*Work required*
Find "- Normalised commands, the" and "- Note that" in the records below. Copy the lines holding them and every line between, exactly, and no others.

◇ ◇ ◇ ◇ ◇ ◇ ◇

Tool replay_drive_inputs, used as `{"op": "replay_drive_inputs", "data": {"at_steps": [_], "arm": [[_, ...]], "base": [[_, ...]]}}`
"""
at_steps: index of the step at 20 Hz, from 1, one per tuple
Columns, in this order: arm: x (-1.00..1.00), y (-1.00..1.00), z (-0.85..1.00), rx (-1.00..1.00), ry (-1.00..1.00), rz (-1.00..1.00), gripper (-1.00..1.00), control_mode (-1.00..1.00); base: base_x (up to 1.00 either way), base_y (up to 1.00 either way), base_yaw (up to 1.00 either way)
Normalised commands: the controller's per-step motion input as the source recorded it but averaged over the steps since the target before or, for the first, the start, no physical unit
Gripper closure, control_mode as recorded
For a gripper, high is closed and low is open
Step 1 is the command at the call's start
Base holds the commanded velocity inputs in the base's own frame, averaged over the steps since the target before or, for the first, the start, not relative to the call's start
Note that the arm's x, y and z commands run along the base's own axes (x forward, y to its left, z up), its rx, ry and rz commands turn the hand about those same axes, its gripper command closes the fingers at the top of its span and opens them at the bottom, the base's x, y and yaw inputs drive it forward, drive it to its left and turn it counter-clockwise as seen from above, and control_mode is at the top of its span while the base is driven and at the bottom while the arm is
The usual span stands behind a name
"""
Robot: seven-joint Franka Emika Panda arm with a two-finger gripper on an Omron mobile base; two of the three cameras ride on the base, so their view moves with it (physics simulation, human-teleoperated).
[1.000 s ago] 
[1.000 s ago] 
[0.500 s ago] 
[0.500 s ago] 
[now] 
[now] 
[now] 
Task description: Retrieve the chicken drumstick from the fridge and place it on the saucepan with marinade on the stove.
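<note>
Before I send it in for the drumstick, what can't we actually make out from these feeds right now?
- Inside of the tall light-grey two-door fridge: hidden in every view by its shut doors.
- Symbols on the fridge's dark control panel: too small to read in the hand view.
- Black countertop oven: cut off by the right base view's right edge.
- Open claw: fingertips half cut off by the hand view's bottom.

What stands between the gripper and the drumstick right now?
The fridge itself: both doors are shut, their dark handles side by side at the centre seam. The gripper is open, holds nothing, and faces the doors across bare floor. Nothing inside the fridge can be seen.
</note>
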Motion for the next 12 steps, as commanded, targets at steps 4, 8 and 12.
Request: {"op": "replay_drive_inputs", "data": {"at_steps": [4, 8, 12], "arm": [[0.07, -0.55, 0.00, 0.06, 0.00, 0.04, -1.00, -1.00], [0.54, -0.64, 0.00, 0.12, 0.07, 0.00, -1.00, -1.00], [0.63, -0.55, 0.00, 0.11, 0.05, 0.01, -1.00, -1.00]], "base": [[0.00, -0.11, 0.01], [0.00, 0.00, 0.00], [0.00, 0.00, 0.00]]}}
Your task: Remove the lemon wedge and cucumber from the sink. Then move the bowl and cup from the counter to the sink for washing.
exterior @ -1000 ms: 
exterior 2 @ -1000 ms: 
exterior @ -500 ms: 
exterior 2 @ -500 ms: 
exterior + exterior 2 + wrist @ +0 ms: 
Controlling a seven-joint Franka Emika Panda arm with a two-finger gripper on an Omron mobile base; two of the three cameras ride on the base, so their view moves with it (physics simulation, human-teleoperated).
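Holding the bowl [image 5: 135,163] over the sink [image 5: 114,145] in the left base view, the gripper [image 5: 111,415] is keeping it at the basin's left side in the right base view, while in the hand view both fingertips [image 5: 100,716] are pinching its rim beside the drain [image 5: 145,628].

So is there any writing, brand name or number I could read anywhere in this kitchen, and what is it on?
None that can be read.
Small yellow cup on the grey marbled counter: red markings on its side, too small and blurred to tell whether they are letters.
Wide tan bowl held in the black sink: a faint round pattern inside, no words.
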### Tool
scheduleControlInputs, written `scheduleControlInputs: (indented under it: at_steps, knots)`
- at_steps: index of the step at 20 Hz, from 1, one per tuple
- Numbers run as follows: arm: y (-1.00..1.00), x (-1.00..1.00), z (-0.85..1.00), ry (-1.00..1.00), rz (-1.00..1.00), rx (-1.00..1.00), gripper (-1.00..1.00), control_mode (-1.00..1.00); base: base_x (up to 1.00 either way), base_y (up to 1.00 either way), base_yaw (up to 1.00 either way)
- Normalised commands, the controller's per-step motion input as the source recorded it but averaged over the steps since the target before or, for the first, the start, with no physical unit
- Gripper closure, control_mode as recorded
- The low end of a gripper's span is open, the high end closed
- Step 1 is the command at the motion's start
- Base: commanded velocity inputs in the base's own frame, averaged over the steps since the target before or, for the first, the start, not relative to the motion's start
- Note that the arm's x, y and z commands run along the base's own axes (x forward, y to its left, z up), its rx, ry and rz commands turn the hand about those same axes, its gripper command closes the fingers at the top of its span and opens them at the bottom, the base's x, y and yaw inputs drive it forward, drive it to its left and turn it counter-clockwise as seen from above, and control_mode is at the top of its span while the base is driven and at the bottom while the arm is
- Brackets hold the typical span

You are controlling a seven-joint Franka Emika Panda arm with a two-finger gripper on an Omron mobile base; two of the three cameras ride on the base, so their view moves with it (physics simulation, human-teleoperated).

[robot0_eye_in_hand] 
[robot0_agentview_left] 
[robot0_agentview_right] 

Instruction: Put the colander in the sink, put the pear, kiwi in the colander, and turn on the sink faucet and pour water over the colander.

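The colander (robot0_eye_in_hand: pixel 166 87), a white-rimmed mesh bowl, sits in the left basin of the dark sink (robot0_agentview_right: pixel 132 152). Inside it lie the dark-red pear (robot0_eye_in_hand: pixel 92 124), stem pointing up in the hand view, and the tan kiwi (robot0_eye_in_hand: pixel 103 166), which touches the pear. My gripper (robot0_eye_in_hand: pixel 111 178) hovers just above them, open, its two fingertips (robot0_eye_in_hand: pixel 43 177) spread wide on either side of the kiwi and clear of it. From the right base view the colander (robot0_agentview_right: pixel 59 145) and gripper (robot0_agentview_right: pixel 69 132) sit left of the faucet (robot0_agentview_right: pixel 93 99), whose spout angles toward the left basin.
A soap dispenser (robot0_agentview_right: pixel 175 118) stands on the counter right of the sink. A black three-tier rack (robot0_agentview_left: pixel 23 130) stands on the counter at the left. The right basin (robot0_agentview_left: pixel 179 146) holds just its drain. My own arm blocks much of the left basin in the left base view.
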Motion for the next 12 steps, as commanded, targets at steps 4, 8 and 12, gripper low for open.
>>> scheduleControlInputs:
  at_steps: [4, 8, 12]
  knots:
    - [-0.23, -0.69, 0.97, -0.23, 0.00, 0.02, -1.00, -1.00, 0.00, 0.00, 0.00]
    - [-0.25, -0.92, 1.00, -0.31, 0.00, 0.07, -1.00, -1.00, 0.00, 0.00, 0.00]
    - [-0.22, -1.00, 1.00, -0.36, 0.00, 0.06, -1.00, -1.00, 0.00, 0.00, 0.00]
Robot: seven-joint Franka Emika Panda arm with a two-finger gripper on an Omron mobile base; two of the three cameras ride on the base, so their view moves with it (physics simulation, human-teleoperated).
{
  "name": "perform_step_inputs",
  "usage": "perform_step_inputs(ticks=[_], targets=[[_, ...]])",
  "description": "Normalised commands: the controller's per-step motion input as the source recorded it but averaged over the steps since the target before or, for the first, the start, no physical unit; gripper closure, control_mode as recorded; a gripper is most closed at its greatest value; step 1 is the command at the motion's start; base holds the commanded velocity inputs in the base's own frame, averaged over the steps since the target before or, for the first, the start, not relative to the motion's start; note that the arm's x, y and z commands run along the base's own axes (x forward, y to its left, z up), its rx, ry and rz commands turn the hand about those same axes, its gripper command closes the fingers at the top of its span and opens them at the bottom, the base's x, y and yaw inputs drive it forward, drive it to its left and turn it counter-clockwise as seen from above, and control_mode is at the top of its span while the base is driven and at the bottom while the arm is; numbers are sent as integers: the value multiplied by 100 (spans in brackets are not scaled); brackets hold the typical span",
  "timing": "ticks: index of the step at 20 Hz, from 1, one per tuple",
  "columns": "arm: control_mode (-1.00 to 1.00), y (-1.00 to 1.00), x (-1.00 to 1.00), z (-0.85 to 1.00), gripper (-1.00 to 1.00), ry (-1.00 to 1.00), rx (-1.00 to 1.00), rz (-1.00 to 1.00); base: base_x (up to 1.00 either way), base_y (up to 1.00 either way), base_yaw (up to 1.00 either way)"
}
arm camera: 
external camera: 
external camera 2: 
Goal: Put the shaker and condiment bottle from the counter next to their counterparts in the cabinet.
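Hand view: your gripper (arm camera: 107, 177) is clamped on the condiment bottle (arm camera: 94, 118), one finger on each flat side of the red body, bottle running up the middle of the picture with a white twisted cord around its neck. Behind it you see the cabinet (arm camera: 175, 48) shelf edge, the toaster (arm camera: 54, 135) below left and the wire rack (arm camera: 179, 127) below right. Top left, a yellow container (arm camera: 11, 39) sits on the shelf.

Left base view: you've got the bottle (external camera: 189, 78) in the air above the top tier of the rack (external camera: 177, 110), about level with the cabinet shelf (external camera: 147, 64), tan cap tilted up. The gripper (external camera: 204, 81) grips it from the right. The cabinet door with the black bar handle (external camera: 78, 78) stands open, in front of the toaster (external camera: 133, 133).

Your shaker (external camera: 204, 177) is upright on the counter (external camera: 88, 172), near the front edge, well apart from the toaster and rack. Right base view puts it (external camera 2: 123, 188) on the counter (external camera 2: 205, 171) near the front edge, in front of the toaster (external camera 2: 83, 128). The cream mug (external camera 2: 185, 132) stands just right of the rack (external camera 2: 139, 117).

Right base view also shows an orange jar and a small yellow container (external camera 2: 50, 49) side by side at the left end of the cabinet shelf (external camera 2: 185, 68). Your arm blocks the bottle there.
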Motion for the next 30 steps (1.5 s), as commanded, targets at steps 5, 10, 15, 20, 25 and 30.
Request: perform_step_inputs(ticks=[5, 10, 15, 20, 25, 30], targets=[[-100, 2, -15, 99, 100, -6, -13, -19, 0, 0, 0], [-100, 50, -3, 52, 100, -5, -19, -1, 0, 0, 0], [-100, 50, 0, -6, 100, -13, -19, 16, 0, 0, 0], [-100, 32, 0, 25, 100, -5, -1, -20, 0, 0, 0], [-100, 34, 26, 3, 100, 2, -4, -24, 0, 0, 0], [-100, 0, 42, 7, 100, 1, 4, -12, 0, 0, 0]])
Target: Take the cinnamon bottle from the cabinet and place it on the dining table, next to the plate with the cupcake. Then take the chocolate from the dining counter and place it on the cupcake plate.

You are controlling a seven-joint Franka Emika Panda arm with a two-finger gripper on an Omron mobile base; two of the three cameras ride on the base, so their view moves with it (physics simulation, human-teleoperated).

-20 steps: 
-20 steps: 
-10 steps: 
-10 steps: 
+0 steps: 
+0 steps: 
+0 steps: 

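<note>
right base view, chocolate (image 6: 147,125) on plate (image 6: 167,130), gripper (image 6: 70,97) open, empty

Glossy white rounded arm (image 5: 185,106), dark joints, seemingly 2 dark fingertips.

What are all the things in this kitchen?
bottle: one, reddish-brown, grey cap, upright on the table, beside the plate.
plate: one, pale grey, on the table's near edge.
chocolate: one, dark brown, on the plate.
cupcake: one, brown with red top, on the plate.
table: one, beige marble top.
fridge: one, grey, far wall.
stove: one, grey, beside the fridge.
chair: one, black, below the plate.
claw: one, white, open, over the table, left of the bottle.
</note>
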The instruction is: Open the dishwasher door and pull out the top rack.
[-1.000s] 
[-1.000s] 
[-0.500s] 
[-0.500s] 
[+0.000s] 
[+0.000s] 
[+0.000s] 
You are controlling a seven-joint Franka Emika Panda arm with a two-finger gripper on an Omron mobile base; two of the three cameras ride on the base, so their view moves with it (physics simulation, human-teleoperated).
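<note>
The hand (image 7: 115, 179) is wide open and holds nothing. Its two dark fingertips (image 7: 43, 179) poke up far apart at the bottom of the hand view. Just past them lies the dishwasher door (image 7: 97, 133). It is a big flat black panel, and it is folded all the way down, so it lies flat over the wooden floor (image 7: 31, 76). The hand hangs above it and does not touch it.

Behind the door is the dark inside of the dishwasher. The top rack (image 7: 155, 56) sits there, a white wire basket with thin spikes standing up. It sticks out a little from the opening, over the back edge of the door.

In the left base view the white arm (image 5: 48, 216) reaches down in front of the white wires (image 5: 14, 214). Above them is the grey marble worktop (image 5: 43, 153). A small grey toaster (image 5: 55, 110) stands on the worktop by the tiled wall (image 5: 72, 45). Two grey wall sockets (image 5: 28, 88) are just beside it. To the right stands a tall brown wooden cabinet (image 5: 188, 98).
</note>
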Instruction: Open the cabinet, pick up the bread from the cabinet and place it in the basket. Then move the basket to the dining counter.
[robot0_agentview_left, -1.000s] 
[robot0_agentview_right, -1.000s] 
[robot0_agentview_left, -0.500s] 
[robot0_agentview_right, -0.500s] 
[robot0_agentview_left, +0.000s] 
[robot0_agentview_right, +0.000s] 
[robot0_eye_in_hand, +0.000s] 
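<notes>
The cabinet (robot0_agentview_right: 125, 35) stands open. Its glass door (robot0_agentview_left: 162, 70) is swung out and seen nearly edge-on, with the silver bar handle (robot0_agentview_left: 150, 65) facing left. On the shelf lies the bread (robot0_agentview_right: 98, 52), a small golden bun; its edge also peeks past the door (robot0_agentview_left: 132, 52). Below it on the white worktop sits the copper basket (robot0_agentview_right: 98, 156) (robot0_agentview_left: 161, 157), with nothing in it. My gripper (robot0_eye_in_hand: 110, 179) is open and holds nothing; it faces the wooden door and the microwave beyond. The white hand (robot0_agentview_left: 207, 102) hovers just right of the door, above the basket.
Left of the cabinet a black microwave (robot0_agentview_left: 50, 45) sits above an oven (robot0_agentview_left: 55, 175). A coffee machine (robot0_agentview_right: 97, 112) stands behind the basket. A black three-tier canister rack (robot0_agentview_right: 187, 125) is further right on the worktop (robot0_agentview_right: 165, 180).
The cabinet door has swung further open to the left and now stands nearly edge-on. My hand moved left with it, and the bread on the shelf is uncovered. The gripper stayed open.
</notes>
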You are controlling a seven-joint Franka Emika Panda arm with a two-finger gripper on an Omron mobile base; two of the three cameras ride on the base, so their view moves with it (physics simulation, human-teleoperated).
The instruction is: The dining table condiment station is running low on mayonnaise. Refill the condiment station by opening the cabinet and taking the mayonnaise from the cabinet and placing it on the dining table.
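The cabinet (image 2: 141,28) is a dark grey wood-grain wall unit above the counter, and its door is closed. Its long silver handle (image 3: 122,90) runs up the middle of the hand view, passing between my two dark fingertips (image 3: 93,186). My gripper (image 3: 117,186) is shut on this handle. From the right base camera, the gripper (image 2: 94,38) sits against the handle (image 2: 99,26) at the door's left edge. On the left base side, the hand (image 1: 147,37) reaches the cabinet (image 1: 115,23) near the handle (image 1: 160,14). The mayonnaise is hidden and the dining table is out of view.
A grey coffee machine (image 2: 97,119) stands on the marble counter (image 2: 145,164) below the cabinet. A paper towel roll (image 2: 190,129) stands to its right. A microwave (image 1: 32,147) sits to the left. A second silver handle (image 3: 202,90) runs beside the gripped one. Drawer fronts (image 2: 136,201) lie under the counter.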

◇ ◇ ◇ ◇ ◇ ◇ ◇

*Final answer*
- Normalised commands, the controller's per-step motion input as the source recorded it but averaged over the steps since the target before or, for the first, the start, with no physical unit
- Gripper closure, control_mode as recorded
- The low end of a gripper's span is open, the high end closed
- Step 1 is the command at the motion's start
- Base: commanded velocity inputs in the base's own frame, averaged over the steps since the target before or, for the first, the start, not relative to the motion's start
- Note that the arm's x, y and z commands run along the base's own axes (x forward, y to its left, z up), its rx, ry and rz commands turn the hand about those same axes, its gripper command closes the fingers at the top of its span and opens them at the bottom, the base's x, y and yaw inputs drive it forward, drive it to its left and turn it counter-clockwise as seen from above, and control_mode is at the top of its span while the base is driven and at the bottom while the arm is

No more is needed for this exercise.